Hay momentos que María Marcelo Sandoval no olvida. Por ejemplo, cuando el 27 de marzo huyó desesperada de Pedregal Grande () con su familia y con una fila interminable de vecinos que dejaron todo para salvarse de la inundación. Que se refugiaron en la pista, que les regalaron unas frazadas para abrigarse. Que perdió sus animales de corral, su casa, su huerta. Y que llegaron a San Pablo, un arenal donde ahora, dos años y medio después, evoca esas imágenes.



Su casa es un calco de las otras 639 viviendas que se esparcen a lo ancho de este arenal donde se ubica el campamento de San Pablo, ubicado en la carretera Chiclayo-Piura: paredes de triplay y carrizo, techos de calamina, corrales donde crían animales que luego venden o que consumen ellos mismos. Madrugan para recoger agua de unos tanques de plástico que hay en cada calle. Luz eléctrica no tienen, se alumbran con velas, aunque algunos optaron por instalar conexiones clandestinas.

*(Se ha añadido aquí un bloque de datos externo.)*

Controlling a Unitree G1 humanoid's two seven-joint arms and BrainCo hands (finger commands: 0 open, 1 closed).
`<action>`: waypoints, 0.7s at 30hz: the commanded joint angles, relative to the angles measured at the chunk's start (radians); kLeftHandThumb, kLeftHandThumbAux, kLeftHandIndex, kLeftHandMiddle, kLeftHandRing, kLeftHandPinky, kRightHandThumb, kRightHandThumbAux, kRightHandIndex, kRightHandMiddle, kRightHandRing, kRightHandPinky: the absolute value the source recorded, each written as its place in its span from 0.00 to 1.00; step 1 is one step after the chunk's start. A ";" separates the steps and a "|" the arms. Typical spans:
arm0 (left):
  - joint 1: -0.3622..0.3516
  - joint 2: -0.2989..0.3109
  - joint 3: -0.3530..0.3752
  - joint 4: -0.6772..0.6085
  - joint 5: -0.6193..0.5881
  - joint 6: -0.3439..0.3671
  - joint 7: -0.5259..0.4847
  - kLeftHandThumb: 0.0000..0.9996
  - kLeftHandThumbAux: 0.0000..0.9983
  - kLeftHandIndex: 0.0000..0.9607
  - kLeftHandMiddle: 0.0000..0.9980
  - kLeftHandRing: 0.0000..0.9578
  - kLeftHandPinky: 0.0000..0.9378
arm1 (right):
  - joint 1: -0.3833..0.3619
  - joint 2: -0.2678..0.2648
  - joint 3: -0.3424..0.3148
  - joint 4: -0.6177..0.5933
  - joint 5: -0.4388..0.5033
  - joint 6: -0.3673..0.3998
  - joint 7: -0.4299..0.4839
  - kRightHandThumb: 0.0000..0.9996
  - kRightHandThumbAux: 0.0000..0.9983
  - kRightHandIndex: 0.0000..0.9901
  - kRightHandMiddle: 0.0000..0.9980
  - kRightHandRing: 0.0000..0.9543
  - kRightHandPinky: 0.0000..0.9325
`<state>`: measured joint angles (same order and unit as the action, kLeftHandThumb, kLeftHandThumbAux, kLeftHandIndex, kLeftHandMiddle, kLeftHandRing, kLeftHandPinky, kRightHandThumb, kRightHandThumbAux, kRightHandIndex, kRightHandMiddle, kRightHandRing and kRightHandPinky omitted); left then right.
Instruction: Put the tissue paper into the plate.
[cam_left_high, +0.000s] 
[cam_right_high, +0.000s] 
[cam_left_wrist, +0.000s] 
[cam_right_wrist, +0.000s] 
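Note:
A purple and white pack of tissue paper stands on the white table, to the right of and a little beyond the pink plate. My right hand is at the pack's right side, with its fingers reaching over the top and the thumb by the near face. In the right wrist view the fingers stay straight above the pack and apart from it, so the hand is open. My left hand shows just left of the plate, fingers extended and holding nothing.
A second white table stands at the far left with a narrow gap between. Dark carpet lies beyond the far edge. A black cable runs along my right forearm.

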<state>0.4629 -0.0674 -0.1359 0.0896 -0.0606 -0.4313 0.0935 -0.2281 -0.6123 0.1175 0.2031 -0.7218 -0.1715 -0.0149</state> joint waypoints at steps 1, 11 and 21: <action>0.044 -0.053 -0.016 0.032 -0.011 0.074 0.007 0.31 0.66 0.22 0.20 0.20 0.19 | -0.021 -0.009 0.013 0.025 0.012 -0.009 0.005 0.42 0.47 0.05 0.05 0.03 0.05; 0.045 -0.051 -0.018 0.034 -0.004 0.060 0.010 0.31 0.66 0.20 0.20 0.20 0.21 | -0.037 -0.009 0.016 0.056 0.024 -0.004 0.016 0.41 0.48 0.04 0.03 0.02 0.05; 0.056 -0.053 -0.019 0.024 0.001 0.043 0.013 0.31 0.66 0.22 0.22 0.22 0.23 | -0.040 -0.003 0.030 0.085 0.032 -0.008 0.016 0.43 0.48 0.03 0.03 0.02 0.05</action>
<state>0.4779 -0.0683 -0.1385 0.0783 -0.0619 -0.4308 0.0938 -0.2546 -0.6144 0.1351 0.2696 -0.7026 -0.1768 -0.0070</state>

Son 640 familias que suman un total de 2.740 damnificados. La mayoría de ellos provienen de los caseríos inundados de Catacaos, como Pedregal Grande, Pedregal Chico, Nuevo Pedregal, Narihualá y La Campiña. Hay otro grupo de cinco mil damnificados que viven en el campamento del kilómetro 980 de la Panamericana Norte. Ambos campamentos son vecinos y comparten las mismas penurias.

La ansiada reconstrucción
Al inicio, después de la inundación en , los damnificados llegaron en oleadas a ambos campamentos. Eran más de 15 mil, pero la mayoría regresó a sus viviendas de Catacaos y Cura Mori.

Otros permanecen en los campamentos de la carretera Chiclayo-Piura. Allí, hasta el momento, no se han ejecutado trabajos de habilitación urbana ni se han construido módulos de vivienda, como lo prometió en noviembre del 2017 el exviceministro de Vivienda Carlos Bruce, quien sostuvo que en febrero del año pasado comenzarían las obras en la zona.

El actual viceministro de Vivienda, David Ramos López, dijo a El Comercio que el complejo habitacional que se construirá en el kilómetro 980 aún está en trámites. “Ya se ha aprobado la habilitación urbana, pero ahora falta que la constructora [Keheda S.A.C.] pague la liquidez a los Registros Públicos. Son 1.800 lotes que serán adjudicados a las familias que viven en este campamento. Pagarán S/1 por metro cuadrado. El Ministerio de Vivienda ejecutará luego los proyectos de pistas, veredas y saneamiento”, dijo.

Ramos indicó que las obras en la zona comenzarán durante el 2020, y que su cartera invertirá S/35 millones en saneamiento, S/22 millones en vías de acceso y pavimentación y S/27 millones en la construcción de las 1.800 viviendas, a través del bono familiar habitacional.

Cristóbal Timaná, dirigente del campamento San Pablo, es más optimista y espera que el Gobierno responda. “El Gobierno Regional de Piura tiene una ficha técnica para mejorar la transitabilidad en 3,8 kilómetros en nuestras calles, y hay dos anteproyectos para alcantarillado. Hasta ahora solo nos han apoyado las ONG. Vamos a viajar a Lima para que el presidente nos escuche”, comentó.